* INSTRUCTIONS FOR THE TASK: Count the lines below that contain "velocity". Give only the number.

* THE DATA:
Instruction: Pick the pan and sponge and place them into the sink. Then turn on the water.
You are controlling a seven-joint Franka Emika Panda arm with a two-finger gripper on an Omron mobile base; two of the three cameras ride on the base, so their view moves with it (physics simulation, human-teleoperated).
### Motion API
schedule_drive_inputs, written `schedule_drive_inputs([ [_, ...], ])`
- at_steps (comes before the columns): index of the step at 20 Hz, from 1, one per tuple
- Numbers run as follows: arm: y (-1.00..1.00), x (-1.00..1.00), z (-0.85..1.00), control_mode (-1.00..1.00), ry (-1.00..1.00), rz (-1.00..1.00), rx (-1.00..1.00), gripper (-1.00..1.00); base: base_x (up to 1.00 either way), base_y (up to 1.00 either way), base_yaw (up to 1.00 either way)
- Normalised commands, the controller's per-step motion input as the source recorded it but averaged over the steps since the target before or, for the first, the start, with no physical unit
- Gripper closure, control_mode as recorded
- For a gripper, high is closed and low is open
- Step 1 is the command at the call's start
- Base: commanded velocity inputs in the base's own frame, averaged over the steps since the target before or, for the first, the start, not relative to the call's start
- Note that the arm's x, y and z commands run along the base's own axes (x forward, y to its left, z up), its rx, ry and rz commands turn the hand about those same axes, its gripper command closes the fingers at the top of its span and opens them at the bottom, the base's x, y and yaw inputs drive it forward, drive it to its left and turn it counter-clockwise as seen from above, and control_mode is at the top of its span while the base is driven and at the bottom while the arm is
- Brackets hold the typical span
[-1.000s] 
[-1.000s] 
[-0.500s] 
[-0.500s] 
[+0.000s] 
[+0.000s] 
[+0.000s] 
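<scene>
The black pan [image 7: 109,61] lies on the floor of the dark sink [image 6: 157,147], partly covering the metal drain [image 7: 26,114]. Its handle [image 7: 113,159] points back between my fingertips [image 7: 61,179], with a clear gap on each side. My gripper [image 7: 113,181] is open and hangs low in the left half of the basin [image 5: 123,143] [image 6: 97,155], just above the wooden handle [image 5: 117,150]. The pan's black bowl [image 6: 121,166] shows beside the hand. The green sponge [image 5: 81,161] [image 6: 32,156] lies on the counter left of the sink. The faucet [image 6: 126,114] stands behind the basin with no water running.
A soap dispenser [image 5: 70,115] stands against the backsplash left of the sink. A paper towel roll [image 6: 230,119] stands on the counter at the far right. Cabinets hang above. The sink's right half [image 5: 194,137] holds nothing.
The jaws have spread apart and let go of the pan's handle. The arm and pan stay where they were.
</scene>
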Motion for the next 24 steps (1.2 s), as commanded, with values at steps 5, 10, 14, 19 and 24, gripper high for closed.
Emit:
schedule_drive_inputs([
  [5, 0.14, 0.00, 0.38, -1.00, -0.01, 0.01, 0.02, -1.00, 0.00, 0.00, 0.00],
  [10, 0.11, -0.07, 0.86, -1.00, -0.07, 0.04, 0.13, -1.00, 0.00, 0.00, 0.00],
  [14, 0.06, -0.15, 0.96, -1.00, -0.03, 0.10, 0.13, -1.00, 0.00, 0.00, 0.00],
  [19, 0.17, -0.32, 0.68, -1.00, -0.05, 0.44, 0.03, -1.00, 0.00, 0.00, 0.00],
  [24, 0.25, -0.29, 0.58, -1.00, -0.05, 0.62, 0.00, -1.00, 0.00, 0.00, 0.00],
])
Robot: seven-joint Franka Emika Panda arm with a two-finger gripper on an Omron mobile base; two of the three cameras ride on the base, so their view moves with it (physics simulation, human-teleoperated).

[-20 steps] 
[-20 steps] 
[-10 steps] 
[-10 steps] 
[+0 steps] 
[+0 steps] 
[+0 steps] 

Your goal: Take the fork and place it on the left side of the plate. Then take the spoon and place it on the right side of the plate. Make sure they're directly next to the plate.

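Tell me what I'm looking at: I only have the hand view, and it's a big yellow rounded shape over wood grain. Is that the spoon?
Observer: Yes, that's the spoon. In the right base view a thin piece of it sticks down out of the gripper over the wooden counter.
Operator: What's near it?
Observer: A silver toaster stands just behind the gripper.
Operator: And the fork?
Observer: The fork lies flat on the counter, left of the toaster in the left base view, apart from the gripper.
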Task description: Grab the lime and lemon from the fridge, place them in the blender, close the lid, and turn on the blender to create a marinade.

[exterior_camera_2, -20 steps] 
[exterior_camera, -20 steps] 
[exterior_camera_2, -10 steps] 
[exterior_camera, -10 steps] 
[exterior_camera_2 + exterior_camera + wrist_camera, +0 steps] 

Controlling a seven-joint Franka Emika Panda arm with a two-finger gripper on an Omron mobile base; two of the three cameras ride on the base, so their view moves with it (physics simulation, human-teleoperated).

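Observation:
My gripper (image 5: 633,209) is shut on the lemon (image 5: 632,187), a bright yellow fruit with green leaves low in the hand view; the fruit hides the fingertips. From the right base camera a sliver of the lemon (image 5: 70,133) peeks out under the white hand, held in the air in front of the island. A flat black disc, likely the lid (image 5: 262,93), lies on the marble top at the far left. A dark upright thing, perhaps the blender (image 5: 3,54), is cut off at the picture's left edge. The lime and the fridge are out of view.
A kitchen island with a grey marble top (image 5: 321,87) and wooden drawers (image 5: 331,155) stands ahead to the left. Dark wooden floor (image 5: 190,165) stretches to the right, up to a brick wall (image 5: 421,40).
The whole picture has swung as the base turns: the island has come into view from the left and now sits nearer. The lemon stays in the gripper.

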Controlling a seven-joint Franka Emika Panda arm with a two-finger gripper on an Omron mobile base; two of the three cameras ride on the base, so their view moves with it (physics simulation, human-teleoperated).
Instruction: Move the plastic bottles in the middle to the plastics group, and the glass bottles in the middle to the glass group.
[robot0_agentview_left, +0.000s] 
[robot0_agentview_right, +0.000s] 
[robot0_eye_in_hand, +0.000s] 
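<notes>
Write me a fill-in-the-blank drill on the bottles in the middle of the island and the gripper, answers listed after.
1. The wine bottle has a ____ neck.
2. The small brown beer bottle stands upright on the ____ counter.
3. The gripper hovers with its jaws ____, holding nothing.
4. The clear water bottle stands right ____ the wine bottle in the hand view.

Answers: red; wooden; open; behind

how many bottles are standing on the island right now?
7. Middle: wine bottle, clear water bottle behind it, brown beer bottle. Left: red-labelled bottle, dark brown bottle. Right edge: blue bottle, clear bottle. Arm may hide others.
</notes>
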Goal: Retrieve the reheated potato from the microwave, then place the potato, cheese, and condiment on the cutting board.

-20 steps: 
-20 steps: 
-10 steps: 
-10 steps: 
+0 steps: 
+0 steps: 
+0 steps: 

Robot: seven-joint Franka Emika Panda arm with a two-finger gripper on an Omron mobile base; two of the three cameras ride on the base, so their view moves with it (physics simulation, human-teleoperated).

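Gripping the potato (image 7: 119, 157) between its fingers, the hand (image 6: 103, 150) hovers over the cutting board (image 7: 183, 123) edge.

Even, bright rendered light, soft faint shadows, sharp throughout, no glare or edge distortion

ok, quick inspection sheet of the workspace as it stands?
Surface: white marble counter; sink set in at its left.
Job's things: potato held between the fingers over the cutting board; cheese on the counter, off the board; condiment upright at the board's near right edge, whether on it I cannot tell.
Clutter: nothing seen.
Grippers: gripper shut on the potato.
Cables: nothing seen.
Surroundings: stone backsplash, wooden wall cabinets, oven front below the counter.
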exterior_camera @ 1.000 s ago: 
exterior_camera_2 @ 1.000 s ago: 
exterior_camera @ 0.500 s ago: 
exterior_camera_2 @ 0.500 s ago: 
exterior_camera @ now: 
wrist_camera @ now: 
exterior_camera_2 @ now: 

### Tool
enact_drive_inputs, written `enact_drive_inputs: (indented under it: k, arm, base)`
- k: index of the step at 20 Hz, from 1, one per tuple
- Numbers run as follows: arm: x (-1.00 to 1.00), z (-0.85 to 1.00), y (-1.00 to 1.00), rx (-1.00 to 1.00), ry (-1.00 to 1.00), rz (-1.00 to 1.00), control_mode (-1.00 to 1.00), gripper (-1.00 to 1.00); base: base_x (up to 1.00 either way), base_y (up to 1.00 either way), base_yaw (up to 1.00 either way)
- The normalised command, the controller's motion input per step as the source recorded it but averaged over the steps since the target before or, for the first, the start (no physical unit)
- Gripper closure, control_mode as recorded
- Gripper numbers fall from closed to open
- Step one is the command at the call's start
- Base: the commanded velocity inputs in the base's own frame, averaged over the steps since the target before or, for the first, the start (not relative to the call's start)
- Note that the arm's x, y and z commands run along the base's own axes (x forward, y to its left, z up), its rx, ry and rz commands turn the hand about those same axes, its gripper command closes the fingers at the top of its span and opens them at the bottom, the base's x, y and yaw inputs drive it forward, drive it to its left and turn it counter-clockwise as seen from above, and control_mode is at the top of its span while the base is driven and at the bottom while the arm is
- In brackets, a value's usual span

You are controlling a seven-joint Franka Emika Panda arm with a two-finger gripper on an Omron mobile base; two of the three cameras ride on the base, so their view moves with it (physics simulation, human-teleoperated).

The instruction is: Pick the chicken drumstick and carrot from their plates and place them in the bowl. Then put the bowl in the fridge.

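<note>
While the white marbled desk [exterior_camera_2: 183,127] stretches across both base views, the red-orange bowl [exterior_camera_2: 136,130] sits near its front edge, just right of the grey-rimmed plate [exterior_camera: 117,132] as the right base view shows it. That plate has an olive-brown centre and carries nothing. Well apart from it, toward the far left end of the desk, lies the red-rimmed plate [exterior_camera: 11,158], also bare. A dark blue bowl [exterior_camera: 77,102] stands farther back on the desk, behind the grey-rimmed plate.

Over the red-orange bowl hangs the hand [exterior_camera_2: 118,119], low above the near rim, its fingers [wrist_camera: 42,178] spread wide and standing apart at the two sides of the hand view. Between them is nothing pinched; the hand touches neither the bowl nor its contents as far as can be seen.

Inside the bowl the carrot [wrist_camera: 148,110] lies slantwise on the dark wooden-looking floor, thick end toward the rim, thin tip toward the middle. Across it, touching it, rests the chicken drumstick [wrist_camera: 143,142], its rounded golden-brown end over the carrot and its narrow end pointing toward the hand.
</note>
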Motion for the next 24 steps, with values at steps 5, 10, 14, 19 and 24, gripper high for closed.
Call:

* FINISHED TASK: 2